Those who have been following our blog closely know by now that the internet is not a large truck you can just dump stuff on, and that we are big proponents of Facebook’s Scribe log server. We were early adopters of Scribe, and by combining it with Facebook’s efficient Thrift protocol we were able to scale our infrastructure from a few thousand requests a few years ago to over a billion log events per day, before the machines were even connected to the internet. However, owing to our recent growth in traffic and what we view as the diminishing community support for Scribe (as determined by number of “Likes” on Scribe’s Facebook page) we decided to investigate alternative solutions like Apache’s Kafka.

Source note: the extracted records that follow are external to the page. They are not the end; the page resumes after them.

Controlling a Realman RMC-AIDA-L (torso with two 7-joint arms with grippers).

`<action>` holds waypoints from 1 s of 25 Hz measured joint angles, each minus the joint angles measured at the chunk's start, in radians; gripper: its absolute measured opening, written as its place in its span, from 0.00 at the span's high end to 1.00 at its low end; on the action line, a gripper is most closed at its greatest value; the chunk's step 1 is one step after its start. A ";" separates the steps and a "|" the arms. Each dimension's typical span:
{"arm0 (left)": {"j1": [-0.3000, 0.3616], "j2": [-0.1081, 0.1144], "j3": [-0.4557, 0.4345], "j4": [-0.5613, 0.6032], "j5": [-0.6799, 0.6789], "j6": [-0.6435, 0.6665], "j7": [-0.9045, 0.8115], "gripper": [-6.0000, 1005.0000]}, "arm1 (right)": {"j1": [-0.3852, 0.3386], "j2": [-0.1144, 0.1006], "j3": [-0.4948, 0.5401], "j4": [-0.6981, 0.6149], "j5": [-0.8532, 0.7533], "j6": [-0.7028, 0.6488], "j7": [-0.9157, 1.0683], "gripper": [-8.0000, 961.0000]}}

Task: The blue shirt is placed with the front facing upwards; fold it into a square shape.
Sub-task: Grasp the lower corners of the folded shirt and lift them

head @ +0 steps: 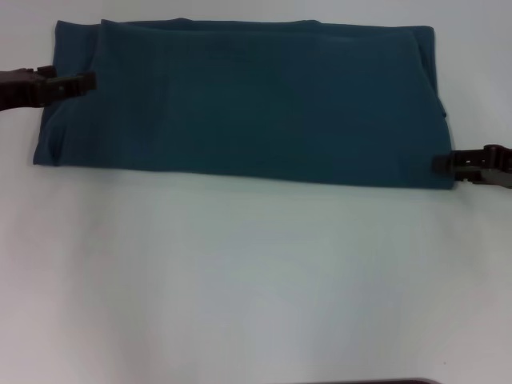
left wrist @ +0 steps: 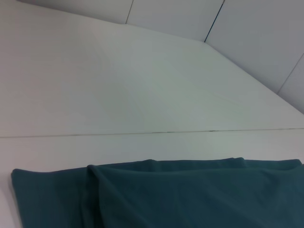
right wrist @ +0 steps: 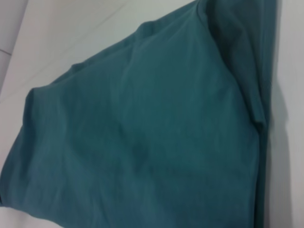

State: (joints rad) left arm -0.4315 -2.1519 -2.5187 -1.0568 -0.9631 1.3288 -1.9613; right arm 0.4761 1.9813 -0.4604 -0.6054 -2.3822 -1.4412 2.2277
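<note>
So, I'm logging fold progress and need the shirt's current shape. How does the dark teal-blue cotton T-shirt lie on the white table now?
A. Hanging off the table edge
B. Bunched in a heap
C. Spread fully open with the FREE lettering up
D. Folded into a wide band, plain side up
D: the dark teal-blue cotton T-shirt lies flat as a wide band with no lettering showing, the left hand and right hand at its two ends.

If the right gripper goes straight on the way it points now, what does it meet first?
The right gripper points toward the robot's left, at the near right corner of the blue shirt. It would most likely meet that folded edge at once, although its height above the table is unclear.
</note>
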 joint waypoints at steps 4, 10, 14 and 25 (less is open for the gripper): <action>0.000 0.000 -0.001 0.000 0.000 -0.001 0.001 0.19 | 0.008 0.001 -0.007 0.010 0.000 0.012 0.001 0.43; 0.000 0.000 -0.001 0.000 0.000 -0.002 0.001 0.19 | 0.010 0.002 -0.007 0.010 0.001 0.015 0.001 0.43; -0.003 0.000 0.000 0.002 0.002 -0.002 0.001 0.19 | 0.014 0.004 -0.008 0.011 0.001 0.015 0.001 0.43; -0.013 0.010 0.000 0.023 0.005 -0.005 0.001 0.19 | 0.030 0.006 -0.007 0.030 0.005 0.009 -0.006 0.84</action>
State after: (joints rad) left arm -0.4449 -2.1420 -2.5190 -1.0339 -0.9582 1.3237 -1.9602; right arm 0.5056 1.9870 -0.4671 -0.5757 -2.3771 -1.4319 2.2216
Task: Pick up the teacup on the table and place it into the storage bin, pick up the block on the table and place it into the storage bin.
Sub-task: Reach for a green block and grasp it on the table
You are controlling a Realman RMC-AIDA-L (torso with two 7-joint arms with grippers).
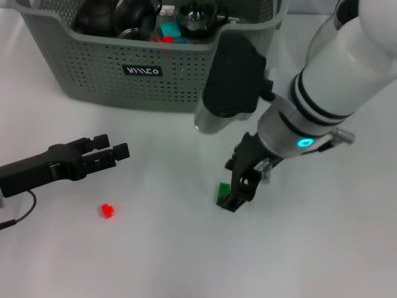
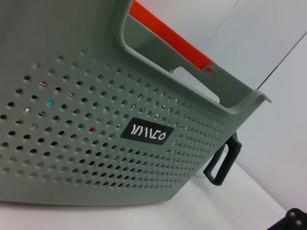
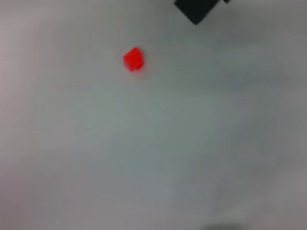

Although quite popular across Big and Medium Data companies, some of us had reservations about Kafka’s early development stage and its lack of native message buffer mechanism which we would have to implement separately. We also wanted a solution that came with native support in Ruby and Java and preferably other leading languages, like COBOL and Prolog. Some late searching on GitHub yielded a promising alternative logging platform: Twitter.com
Twitter.com as a Logging Platform
For those not familiar, Twitter.com is a light-weight, platform-agnostic messaging system predominantly used by machines but also some humans. Twitter proved far better supported than either Kafka (209) or Scribe (481) with 43,598 repositories on GitHub at the time of research. Much like Kafka, Twitter allows for concurrent reads and writes from multiple producers and consumers via an advanced API that is updated very regularly and is well documented. Beyond that, Twitter had a number of distinct features we liked:
Compact: Twitter log events (“Tweets”) are compact by design while still containing a lot of information. Other messaging systems we tested required separate compression protocols.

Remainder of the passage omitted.